Il pm: «i Serenissimi sono terroristi»

La procura di Brescia ha chiesto il rinvio a giudizio per i 48 indipendentisti veneti e lombardi accusati di associazione sovversiva. I presunti “terroristi” avrebbero «promosso, costituito, organizzato e finanziato l’associazione “L’Alleanza” per occupare Piazza San Marco a Venezia a bordo di un Tanko», una ruspa modificata e dotata di cannone, realizzato all’interno di un capanno nel Padovano. Secondo la procura il gruppo avrebbe agito «con il proposito del compimento di atti di violenza (…) diretti a costringere i legittimi poteri pubblici ad acconsentire all’indipendenza del Veneto e di altre regioni del nord Italia».

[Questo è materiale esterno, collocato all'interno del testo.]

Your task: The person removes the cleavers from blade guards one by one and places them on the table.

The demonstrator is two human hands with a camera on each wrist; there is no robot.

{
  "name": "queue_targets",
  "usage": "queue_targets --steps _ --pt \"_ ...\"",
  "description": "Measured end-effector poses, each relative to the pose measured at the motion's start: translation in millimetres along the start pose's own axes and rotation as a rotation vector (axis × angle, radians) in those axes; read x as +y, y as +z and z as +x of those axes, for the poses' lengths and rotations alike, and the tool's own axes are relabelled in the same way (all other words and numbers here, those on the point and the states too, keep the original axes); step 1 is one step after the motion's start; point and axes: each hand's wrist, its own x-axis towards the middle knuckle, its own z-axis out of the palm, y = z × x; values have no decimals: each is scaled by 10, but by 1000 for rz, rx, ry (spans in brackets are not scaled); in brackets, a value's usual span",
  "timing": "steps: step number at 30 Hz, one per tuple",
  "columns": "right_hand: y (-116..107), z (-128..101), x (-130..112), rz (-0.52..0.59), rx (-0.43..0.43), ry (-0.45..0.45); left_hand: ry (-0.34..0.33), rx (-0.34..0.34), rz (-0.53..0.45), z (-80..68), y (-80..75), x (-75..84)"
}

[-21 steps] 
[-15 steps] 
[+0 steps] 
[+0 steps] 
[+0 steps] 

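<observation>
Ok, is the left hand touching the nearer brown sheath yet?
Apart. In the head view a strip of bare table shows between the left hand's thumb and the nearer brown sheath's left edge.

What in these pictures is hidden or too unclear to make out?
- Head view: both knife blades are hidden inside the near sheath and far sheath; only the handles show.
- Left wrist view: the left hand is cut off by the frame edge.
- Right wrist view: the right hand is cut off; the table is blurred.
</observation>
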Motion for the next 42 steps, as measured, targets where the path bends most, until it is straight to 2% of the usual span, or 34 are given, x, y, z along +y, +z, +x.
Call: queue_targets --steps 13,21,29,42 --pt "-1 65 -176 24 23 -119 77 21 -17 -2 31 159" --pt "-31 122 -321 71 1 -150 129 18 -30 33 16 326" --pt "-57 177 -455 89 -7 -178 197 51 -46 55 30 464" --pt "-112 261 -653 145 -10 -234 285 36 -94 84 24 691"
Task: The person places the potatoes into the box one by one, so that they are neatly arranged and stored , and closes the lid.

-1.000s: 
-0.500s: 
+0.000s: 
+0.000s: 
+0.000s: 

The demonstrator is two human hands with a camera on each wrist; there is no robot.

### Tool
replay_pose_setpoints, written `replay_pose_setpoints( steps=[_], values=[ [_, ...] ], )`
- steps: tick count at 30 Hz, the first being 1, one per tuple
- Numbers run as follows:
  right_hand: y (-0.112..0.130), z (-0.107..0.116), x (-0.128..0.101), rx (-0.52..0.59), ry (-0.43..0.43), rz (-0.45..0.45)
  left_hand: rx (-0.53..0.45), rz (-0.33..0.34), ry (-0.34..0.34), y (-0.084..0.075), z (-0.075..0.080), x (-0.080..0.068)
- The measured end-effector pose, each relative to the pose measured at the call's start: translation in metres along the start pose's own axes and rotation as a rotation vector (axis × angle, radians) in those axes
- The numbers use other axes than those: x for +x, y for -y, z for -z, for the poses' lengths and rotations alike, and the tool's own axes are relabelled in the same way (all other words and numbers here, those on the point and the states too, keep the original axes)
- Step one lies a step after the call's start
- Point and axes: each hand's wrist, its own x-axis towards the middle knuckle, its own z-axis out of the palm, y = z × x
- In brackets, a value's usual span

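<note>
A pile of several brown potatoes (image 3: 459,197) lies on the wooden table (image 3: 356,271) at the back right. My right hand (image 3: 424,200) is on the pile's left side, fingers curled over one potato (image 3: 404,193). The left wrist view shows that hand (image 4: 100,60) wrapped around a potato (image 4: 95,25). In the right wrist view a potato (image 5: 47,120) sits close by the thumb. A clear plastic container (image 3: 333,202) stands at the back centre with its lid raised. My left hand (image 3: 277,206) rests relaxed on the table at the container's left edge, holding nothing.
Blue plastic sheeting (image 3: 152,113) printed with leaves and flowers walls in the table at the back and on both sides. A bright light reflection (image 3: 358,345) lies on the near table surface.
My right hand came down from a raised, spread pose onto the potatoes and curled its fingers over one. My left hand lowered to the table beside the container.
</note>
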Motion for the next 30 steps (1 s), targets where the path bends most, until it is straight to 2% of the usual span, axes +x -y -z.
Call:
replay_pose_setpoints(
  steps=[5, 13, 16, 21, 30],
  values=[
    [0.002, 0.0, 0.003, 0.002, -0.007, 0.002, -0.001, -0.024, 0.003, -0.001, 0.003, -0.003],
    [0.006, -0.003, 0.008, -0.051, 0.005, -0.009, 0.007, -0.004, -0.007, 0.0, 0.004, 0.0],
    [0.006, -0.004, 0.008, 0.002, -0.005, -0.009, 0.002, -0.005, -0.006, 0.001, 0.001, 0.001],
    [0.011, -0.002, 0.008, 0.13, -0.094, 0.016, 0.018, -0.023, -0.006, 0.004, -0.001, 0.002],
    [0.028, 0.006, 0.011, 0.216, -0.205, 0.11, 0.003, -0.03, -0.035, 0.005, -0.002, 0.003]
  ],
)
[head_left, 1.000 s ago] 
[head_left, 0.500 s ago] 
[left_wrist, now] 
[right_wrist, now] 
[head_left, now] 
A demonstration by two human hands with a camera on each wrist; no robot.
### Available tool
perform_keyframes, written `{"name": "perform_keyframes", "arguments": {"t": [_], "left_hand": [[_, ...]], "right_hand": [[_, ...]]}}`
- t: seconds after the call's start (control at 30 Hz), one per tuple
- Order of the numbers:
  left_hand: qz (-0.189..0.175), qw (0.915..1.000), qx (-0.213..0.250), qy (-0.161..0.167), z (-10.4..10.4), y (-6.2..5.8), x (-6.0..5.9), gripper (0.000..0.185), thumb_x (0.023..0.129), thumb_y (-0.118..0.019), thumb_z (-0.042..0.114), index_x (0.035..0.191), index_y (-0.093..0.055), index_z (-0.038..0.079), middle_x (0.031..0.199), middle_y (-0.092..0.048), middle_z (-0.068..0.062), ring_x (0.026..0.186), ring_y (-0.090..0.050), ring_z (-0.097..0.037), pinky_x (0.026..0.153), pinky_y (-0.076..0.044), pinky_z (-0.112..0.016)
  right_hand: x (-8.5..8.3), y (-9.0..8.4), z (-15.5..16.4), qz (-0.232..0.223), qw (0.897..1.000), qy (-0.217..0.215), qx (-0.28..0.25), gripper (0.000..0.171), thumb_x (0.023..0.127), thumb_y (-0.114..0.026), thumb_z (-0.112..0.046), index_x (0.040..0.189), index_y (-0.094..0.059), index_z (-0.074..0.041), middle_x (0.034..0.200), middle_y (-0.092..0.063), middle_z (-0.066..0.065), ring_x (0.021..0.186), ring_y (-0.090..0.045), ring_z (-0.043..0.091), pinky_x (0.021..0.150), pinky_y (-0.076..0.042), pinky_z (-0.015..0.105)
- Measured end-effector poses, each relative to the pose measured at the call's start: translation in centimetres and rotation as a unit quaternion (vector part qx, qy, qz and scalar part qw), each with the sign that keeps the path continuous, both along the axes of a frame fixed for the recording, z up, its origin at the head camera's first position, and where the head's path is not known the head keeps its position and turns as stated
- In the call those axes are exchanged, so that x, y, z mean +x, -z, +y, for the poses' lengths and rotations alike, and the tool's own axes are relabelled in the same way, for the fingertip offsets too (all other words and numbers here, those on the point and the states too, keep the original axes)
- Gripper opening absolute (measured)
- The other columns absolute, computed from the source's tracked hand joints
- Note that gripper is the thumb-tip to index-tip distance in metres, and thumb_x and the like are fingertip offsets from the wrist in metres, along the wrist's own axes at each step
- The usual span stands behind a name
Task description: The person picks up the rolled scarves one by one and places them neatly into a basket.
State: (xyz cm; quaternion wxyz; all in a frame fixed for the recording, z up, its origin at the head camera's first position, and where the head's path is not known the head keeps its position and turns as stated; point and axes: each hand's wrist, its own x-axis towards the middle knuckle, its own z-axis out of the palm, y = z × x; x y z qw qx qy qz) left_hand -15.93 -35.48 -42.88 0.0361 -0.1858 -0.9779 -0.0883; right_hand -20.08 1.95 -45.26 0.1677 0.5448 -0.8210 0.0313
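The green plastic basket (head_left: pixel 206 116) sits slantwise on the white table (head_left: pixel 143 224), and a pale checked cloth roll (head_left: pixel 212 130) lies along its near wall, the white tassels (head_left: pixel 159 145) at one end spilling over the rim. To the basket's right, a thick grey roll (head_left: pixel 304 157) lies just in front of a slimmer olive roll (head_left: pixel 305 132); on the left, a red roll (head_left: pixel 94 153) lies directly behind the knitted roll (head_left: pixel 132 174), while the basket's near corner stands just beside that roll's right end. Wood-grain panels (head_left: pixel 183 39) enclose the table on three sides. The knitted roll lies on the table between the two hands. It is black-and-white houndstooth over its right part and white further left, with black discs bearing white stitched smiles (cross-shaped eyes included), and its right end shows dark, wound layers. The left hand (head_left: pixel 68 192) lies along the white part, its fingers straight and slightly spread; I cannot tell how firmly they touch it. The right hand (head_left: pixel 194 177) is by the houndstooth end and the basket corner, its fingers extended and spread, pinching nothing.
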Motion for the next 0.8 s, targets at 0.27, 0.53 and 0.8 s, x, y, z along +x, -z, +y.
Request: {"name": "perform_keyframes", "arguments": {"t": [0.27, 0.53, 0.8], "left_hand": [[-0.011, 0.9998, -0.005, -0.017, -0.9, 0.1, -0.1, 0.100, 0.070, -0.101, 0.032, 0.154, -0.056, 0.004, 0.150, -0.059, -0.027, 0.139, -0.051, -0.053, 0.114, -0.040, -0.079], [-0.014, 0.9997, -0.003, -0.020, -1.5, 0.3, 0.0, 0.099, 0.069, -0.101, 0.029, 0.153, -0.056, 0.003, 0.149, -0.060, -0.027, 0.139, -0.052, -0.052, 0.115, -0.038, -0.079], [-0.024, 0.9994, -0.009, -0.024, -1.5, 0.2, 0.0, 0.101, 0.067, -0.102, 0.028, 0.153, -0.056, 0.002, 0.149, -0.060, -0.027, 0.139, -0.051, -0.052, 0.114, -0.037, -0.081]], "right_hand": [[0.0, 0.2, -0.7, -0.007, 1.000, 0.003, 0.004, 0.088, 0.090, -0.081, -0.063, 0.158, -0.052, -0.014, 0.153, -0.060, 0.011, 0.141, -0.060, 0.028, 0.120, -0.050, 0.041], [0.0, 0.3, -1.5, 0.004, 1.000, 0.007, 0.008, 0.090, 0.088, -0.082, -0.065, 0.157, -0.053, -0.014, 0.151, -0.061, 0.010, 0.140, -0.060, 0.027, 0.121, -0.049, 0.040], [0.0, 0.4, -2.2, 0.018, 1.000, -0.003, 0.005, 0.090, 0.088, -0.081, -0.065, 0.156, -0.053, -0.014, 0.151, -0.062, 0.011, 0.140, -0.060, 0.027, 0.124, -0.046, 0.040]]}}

Tra i rinviati a giudizio compaiono diversi nomi di spicco dell’indipendentismo veneto come l’ex leader dei Forconi, il veronese Lucio Chiavegato, il trevigiano Franco Rocchetta, «padre» della Liga Veneta e sottosegretario agli Esteri nel primo governo Berlusconi, tra il 1994 e il 1995, e alcuni dei protagonisti dell’assalto al Campanile di San Marco del 1997. «Non sono preoccupato – commenta Rocchetta sul Corriere della Sera -. È l’ennesima prova della schizofrenia delle istituzioni italiane, che non sono in grado di acciuffare banditi che sfrecciano contromano in autostrada ma si ostinano a perseguitare chi, come me, si è limitato a fare delle lezioni di lingua e civiltà veneta a un gruppo di appassionati il cui unico intento era di organizzare delle manifestazioni dall’alto valore simbolico, non certo delle azioni terroristiche».